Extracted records
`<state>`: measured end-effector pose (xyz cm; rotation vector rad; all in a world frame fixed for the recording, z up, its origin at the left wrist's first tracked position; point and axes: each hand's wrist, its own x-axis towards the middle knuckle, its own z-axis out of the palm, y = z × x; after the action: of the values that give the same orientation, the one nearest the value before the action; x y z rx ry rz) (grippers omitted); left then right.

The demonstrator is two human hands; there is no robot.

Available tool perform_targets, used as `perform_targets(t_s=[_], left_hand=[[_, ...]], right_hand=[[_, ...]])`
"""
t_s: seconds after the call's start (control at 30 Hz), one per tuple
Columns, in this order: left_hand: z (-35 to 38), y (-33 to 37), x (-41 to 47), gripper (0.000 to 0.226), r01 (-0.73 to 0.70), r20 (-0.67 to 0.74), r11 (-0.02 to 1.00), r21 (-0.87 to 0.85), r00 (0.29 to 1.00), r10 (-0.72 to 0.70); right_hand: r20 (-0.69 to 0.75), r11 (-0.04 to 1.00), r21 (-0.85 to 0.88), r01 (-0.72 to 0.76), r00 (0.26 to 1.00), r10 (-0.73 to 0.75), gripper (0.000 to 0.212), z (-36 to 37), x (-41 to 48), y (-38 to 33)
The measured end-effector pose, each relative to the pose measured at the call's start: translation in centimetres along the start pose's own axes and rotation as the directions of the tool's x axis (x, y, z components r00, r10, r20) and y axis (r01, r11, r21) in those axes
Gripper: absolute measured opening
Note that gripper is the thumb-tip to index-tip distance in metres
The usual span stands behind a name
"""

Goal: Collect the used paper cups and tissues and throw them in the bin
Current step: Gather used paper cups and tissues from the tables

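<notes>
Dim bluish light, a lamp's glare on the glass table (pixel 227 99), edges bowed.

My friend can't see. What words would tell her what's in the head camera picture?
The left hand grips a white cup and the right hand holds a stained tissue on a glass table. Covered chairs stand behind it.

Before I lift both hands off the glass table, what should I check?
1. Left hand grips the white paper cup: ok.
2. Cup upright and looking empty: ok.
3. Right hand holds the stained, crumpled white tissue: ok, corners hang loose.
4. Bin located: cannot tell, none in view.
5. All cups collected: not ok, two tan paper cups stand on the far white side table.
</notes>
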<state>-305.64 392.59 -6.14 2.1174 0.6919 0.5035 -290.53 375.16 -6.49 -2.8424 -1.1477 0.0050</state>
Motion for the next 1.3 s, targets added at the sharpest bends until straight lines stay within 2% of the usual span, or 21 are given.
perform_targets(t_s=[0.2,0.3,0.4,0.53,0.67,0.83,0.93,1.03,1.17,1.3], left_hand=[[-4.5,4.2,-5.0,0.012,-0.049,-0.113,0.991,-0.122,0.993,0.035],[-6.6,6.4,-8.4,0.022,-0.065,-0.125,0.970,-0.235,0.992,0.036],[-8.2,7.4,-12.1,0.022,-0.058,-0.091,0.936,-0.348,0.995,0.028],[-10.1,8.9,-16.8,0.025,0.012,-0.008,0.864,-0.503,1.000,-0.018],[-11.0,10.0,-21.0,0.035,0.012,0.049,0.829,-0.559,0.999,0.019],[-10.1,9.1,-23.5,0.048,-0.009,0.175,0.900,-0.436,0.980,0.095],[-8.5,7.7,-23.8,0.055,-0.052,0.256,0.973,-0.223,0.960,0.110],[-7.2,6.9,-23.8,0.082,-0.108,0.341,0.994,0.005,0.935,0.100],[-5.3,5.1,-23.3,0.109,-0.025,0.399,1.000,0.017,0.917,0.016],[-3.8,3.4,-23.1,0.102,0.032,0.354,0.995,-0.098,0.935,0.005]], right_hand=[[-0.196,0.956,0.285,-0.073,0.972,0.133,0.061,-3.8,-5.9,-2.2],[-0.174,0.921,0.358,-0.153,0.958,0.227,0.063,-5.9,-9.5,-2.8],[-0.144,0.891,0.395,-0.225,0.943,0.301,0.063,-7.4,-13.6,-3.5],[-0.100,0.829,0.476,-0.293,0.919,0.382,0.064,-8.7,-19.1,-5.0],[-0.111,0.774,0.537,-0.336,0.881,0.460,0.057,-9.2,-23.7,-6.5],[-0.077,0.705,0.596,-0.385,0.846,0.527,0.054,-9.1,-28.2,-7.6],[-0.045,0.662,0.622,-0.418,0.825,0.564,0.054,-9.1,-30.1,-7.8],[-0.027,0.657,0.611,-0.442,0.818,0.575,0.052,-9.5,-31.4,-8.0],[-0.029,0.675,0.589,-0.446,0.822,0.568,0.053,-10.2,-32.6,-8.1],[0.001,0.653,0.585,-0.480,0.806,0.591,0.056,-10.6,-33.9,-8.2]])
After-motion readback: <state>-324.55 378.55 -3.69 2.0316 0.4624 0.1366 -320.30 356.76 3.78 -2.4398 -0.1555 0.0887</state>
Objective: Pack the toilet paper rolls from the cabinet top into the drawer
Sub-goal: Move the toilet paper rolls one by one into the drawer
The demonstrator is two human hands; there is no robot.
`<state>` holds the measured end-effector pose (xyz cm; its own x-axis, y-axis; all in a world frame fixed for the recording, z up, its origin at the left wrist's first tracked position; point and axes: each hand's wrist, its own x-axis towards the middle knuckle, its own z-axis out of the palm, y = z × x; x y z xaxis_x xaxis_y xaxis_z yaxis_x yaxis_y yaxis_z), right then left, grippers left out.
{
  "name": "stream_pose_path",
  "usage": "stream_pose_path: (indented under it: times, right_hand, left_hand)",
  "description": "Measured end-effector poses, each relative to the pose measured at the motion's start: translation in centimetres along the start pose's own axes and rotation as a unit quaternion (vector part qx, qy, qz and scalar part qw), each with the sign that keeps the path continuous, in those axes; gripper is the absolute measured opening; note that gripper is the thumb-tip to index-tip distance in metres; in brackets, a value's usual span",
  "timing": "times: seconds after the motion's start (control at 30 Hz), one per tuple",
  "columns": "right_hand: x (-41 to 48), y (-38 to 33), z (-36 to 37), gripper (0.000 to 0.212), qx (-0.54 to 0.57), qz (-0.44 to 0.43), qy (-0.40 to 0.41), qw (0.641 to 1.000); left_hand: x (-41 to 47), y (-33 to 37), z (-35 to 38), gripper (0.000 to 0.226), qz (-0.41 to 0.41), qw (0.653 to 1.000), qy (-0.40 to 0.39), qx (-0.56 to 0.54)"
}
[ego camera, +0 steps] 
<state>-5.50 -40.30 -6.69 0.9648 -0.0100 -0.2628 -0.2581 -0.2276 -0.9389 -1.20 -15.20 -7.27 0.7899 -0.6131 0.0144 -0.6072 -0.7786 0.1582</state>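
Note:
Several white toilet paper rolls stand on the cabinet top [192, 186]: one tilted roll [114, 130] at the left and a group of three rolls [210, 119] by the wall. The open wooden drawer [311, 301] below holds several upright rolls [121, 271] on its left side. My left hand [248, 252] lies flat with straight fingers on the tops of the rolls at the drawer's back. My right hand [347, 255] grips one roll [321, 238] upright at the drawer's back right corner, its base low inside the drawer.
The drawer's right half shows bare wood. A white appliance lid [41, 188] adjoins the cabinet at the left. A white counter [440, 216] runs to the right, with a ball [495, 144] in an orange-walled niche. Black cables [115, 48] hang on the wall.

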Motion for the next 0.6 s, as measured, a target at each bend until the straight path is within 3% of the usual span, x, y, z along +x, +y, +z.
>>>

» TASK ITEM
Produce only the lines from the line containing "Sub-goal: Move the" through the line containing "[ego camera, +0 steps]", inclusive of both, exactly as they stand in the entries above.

» SOLUTION BELOW
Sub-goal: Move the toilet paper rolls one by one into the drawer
The demonstrator is two human hands; there is no robot.
`<state>` holds the measured end-effector pose (xyz cm; its own x-axis, y-axis; all in a world frame fixed for the recording, z up, its origin at the left wrist's first tracked position; point and axes: each hand's wrist, its own x-axis towards the middle knuckle, its own z-axis out of the palm, y = z × x; x y z xaxis_x xaxis_y xaxis_z yaxis_x yaxis_y yaxis_z), right then left, grippers left out.
{
  "name": "stream_pose_path",
  "usage": "stream_pose_path: (indented under it: times, right_hand, left_hand)",
  "description": "Measured end-effector poses, each relative to the pose measured at the motion's start: translation in centimetres along the start pose's own axes and rotation as a unit quaternion (vector part qx, qy, qz and scalar part qw), each with the sign that keeps the path continuous, in those axes; gripper is the absolute measured opening; note that gripper is the thumb-tip to index-tip distance in metres; in brackets, a value's usual span",
  "timing": "times: seconds after the motion's start (control at 30 Hz), one per tuple",
  "columns": "right_hand: x (-41 to 48), y (-38 to 33), z (-36 to 37), gripper (0.000 to 0.212), qx (-0.54 to 0.57), qz (-0.44 to 0.43), qy (-0.40 to 0.41), qw (0.641 to 1.000); left_hand: x (-41 to 47), y (-33 to 37), z (-35 to 38), gripper (0.000 to 0.226), qz (-0.41 to 0.41), qw (0.653 to 1.000), qy (-0.40 to 0.39), qx (-0.56 to 0.54)"
}
[ego camera, +0 steps] 

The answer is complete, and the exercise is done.